*Exercise brief*
Count how many lines below include the string "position". Only that number should appear in the reply.
===============
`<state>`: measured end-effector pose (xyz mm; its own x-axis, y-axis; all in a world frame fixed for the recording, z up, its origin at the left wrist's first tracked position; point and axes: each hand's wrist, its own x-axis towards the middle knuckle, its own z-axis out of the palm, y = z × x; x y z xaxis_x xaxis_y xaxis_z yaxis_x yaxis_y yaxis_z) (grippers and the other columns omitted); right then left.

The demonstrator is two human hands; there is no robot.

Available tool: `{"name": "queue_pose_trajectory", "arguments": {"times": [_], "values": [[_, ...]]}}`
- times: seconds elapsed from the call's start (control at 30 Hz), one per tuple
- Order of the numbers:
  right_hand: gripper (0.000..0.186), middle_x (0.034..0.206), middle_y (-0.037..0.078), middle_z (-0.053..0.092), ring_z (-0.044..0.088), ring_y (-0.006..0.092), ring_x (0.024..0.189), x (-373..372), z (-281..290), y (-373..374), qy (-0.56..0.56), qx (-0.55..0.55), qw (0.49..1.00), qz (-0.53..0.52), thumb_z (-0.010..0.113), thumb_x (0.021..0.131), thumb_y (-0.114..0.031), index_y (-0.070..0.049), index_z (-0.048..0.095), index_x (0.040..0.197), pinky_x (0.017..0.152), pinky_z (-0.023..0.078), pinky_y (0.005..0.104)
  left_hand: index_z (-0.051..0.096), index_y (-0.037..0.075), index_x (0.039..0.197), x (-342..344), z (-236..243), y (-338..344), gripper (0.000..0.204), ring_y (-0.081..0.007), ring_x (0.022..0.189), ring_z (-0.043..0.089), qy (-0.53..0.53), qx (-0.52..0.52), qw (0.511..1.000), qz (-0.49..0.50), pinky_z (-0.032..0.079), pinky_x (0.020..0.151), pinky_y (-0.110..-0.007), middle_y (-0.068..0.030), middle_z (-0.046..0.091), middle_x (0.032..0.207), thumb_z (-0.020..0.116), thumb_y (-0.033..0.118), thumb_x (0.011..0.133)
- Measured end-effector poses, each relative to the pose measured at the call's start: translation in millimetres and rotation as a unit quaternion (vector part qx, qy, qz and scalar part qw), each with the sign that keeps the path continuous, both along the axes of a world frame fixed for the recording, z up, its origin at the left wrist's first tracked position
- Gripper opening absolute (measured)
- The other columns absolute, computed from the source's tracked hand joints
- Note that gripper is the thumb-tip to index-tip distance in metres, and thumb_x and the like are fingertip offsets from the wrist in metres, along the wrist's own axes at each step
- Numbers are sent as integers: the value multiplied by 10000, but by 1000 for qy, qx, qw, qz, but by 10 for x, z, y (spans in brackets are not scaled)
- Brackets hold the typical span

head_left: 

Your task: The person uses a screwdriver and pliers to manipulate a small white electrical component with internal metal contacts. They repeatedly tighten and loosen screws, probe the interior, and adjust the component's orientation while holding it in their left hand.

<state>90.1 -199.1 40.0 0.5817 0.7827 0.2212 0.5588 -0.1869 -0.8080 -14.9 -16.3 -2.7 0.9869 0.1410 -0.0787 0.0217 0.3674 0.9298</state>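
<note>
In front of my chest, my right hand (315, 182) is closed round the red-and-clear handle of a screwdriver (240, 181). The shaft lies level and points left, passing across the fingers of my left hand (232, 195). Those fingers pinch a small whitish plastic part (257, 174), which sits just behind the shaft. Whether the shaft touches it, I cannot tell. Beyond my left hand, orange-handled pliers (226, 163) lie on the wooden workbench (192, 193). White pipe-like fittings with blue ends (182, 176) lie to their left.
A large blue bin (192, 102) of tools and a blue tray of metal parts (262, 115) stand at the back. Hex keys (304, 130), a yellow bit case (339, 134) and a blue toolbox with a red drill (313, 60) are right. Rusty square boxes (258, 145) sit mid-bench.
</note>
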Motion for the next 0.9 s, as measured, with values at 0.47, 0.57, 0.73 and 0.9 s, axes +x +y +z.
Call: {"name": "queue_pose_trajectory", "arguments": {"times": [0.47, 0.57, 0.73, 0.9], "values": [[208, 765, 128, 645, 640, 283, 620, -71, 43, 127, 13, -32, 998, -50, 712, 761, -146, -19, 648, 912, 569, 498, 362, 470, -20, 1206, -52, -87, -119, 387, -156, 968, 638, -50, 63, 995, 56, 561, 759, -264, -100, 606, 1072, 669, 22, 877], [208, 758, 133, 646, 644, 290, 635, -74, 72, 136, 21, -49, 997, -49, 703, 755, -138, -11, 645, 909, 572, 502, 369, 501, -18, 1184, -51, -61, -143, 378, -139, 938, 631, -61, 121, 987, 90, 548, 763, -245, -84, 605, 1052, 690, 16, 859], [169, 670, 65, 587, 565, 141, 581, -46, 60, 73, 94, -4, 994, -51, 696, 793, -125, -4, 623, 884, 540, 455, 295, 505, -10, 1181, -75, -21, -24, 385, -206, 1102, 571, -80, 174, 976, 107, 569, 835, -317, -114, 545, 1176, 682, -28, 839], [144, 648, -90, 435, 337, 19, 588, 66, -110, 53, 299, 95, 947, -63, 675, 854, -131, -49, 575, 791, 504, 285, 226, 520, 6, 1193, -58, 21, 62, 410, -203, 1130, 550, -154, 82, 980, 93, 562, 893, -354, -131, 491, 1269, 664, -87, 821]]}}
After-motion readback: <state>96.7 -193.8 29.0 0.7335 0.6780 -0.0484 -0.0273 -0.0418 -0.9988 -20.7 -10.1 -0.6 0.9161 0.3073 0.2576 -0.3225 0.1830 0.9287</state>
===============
*Response to this exercise*
2